■ Your task ■
Print the entire listing below word for word, excluding its pictures.

━━━━━ Provided material ━━━━━

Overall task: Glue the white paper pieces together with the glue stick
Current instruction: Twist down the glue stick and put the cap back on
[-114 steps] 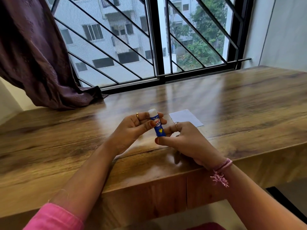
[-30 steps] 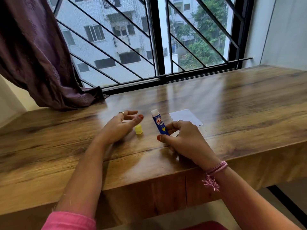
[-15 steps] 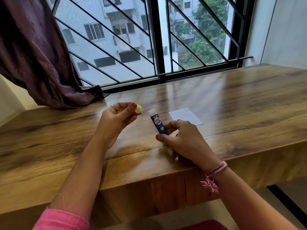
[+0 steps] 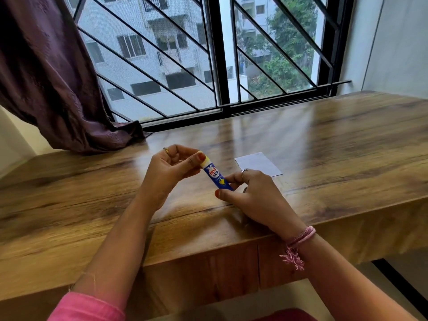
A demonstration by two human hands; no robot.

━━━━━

■ Response ■
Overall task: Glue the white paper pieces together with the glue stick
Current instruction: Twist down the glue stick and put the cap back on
[-114 steps] 
[-30 steps] 
[-15 steps] 
[+0 steps] 
A demonstration by two human hands; no robot.

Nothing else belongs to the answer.